When you are dealt a pair in your original hand, you can split them, and play them as two separate hands. Splitting automatically doubles your bet, of course, but it also gives you an extra chance to beat the dealer. As a general rule, you should always split pairs of aces and eights.; these two cards have a higher probability of becoming winning hands.
When the dealer’s face up card is an ace, most casinos let players place an even-money bet equal to half of the initial bet that the dealer will get blackjack. The insurance bet seems like a good idea, but in practice, it’s not really a good idea. You still have to play your hand and initial bet, and if the dealer doesn’t get blackjack, you risk losing twice. Experienced blackjack players rarely place insurance bets.
Hard Hand/Soft Hand
A hand is considered soft or hard based on whether or not it contains an ace. A hand with an ace is considered soft, because the ace can be counted as either 11 or one. A hard hand is not as flexible as a soft hand because the card total is fixed.

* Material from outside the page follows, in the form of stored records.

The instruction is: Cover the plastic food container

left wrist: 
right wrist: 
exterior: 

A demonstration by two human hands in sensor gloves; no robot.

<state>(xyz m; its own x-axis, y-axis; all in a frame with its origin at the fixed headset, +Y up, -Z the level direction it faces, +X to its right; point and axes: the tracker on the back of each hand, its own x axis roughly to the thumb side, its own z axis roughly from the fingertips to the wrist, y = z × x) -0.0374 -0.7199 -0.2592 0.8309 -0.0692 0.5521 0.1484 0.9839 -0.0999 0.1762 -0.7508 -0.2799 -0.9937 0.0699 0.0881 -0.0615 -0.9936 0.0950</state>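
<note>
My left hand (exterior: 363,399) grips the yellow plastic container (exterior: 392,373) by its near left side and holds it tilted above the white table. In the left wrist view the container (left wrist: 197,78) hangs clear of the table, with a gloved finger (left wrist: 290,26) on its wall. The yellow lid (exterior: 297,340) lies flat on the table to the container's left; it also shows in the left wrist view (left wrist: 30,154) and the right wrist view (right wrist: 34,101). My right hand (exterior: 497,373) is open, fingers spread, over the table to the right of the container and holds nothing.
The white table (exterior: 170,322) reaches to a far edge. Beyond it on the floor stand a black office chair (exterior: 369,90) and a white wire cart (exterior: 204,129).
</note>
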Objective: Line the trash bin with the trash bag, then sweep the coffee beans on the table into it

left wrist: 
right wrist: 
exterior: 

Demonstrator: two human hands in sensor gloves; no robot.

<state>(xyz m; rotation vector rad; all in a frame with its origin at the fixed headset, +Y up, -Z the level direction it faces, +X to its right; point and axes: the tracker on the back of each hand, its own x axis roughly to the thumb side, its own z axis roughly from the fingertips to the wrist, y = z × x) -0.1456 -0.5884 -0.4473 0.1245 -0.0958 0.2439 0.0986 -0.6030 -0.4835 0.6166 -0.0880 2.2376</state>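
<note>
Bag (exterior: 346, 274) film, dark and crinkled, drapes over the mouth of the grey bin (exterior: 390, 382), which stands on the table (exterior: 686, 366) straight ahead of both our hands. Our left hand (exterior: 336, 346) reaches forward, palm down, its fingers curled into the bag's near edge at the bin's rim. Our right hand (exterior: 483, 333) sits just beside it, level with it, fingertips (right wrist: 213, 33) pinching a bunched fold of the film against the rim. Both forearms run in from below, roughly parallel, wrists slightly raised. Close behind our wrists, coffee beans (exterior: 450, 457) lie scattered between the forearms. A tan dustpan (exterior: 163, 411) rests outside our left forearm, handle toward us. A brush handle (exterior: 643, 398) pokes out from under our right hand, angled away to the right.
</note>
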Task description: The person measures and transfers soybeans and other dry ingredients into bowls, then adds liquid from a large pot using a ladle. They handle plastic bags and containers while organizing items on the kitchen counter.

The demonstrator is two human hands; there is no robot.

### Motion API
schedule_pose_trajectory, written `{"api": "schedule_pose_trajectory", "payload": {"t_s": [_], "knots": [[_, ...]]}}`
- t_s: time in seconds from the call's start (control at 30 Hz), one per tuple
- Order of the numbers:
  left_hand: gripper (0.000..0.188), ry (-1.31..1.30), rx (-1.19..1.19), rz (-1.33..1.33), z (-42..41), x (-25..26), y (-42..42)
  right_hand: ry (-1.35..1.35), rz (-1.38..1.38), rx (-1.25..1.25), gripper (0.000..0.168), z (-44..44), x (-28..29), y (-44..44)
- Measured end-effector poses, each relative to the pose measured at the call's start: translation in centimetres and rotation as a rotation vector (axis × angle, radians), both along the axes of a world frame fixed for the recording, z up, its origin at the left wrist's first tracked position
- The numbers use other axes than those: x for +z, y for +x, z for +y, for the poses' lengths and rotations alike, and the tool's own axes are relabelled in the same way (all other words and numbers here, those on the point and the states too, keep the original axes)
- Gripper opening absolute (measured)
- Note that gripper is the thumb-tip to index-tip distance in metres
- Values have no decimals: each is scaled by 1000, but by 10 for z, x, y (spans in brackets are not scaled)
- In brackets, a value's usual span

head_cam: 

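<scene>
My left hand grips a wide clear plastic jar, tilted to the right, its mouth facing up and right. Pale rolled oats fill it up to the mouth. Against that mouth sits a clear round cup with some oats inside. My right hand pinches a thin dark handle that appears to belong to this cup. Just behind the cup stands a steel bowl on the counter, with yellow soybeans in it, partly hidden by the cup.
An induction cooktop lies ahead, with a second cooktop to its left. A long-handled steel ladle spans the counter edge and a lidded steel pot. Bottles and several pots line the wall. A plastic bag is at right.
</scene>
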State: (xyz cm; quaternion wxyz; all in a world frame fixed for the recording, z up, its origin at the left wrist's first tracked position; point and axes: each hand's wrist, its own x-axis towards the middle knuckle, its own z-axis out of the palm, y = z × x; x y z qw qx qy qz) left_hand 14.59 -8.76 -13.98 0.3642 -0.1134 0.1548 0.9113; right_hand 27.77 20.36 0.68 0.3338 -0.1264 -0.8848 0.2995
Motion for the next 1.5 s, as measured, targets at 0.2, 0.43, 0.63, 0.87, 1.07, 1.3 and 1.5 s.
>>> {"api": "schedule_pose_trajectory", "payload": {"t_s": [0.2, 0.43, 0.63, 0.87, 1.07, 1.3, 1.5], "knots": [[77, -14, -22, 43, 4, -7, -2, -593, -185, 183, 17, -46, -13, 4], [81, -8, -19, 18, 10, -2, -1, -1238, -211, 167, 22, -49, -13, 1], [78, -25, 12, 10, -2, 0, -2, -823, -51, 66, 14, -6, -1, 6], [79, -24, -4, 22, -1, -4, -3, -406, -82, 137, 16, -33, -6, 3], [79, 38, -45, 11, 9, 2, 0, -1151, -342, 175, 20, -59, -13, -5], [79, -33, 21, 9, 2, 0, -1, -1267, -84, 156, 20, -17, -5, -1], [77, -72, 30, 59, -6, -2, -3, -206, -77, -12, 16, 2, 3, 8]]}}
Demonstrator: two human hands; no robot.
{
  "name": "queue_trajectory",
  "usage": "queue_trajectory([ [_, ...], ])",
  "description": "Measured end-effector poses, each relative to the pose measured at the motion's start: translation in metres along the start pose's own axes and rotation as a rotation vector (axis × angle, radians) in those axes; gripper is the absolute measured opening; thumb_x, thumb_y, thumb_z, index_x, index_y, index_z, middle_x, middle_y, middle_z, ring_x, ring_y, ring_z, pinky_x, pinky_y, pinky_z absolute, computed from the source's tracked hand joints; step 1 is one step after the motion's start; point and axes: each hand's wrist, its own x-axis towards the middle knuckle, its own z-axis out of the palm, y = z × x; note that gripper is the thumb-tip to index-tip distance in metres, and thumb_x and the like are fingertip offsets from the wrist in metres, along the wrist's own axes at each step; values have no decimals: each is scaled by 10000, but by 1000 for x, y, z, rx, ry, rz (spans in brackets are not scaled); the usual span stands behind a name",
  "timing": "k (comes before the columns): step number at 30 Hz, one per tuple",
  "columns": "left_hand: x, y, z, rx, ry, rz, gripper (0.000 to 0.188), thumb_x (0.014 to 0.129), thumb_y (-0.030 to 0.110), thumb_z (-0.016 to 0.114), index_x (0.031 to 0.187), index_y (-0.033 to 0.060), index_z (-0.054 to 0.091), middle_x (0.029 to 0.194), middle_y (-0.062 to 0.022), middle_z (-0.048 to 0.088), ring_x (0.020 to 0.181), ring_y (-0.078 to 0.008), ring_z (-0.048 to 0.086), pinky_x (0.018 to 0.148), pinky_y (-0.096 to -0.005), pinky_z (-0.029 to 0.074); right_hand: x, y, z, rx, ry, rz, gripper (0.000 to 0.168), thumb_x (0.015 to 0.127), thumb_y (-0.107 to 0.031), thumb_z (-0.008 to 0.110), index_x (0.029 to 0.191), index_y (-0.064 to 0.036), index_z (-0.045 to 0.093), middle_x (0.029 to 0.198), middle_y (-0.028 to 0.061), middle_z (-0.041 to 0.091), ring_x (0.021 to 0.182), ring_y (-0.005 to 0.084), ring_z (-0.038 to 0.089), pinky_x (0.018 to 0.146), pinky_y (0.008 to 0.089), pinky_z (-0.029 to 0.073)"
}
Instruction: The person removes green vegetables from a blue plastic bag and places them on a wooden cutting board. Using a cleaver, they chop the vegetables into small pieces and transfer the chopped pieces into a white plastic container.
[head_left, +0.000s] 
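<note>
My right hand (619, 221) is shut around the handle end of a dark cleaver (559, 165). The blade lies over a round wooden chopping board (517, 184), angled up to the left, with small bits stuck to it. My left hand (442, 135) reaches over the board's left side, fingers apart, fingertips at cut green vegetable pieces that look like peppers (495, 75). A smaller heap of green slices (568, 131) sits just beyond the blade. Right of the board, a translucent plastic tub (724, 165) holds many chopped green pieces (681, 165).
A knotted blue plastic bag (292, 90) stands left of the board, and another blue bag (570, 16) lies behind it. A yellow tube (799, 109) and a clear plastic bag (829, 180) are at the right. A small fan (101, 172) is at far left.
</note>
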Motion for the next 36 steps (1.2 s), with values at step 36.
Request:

A player with a soft hand has more options to get to 21.
Surrender and Bust
Both of these terms mean you’re out of the game. A player surrenders when he doesn’t like the cards in his hands. A player who surrenders loses only half of his bet. Surrendering is a good decision in certain cases, but many novice players surrender far too often. A player goes bust when a hit pushes his card total over 21. The entire bet is lost when you go bust.
This is one of the most important words to learn and remember when playing blackjack. When a player cashes in, he exchanges his chips for cash, and ends his play. Successful blackjack players set limits for themselves about the amount of money they will risk at any session, and when they will cash in their winnings.
Now that you know the language of blackjack, learning the rules are a snap. With a little practice, you’ll play like a pro.